All these colts stalked the early pace, let the deciduous leaders fall off the front and then did their serious running in the final furlongs.

Sunday Silence’s Preakness Stakes is one of the more horripilative finishes you’ll ever see.

Big Brown and Smarty Jones never needed the lead, but could go up and grab it if they needed it. Smarty Jones was strong-armed into a hot pace in the 2004 Belmont to heartbreaking results.

These horses didn’t get it done. Big Brown was eased after his jockey, Kent Desormeaux, sensed some discomfort (Weather? No steroids? Stepped on?). Smarty Jones, as previously mentioned, was the victim of jockey agendas or pilot error (depends on who you ask). Sunday Silence’s rival, Easy Goer (who finished second to him in the Derby and Preakness), simply blew past him at the top of the stretch. Silver Charm and Spectacular Bid just got mowed down in the final strides.

These were good horses who just ran smack into the stone cold wall of history, so how does American Pharoah stand above them?
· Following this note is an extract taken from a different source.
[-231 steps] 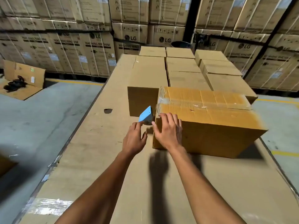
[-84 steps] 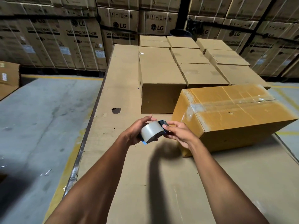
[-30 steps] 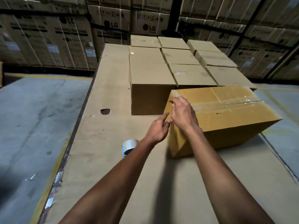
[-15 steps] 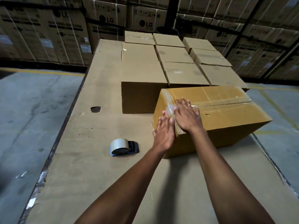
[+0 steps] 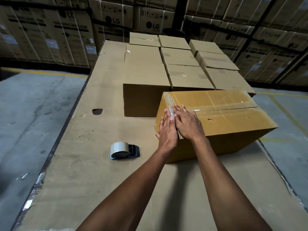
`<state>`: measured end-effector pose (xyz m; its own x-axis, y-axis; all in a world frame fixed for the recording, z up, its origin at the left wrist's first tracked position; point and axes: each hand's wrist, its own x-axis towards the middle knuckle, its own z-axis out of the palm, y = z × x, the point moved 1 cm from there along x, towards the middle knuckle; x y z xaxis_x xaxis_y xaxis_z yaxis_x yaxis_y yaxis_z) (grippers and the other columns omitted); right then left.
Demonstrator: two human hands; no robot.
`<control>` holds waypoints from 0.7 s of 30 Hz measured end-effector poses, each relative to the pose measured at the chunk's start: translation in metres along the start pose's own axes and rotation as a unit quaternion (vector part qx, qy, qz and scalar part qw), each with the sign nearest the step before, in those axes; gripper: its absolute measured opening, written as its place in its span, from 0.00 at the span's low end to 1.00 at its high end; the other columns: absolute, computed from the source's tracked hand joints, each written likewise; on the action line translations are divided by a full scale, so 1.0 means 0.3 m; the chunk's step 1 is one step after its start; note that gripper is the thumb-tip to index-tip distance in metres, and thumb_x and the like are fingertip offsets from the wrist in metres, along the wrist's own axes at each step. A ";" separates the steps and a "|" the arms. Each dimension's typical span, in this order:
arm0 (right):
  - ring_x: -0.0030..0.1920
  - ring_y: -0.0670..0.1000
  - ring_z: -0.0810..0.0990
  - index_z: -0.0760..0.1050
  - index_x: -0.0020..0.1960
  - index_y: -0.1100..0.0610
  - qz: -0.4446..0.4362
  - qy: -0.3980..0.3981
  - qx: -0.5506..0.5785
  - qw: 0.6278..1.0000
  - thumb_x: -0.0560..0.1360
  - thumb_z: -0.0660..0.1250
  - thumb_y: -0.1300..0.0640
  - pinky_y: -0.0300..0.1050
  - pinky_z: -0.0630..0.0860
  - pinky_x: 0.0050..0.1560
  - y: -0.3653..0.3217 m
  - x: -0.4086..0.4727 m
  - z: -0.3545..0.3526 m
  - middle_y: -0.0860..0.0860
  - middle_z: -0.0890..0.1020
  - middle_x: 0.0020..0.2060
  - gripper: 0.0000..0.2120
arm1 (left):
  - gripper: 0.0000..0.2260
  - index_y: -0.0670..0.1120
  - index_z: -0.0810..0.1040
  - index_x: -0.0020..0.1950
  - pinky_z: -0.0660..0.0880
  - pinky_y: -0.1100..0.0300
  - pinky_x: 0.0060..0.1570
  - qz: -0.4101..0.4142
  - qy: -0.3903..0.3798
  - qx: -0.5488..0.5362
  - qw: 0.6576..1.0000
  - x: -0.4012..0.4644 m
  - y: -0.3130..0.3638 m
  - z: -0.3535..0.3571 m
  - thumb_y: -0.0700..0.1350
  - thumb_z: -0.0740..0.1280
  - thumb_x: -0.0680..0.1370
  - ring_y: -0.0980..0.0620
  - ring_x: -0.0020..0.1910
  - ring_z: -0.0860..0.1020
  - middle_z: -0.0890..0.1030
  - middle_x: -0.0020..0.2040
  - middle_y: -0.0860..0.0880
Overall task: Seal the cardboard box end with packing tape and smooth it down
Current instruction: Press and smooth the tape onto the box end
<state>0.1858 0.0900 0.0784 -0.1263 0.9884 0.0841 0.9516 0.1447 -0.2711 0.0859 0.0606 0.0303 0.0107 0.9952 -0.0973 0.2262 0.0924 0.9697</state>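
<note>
A yellowish cardboard box (image 5: pixel 225 120) lies on the cardboard-covered table (image 5: pixel 93 180), with clear tape along its top seam and down its left end. My left hand (image 5: pixel 167 130) lies flat on the box's left end face, fingers together and pointing up. My right hand (image 5: pixel 187 124) rests flat on the top near the left edge, touching the left hand over the taped corner. Neither hand holds anything. The tape dispenser (image 5: pixel 124 150), a grey roll in a dark holder, lies on the table to the left of the box.
Several sealed brown boxes (image 5: pixel 145 77) stand in rows behind the taped box. Stacked LG cartons (image 5: pixel 66 30) fill the back. The table's left edge (image 5: pixel 55 147) drops to a grey concrete floor; a small hole (image 5: pixel 97 111) marks the table cover.
Since a second ago both hands have gone flat on the box's taped left corner and slid slightly along it. The tape dispenser lies still on the table; earlier it was in my hands.
</note>
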 end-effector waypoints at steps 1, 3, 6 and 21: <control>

We may not know until Belmont Stakes Day since Smarty Jones and Big Brown were compromised in different ways during the race.

Smarty Jones, just like American Pharoah, ran in the Arkansas Derby, Kentucky Derby, Preakness Stakes and Belmont, the same four races over the same eight weeks. Smarty Jones was taxed far more than the Pharoah ever was, and that extra diesel in Pharoah's tank may be what separates him from all the other horses in this slide.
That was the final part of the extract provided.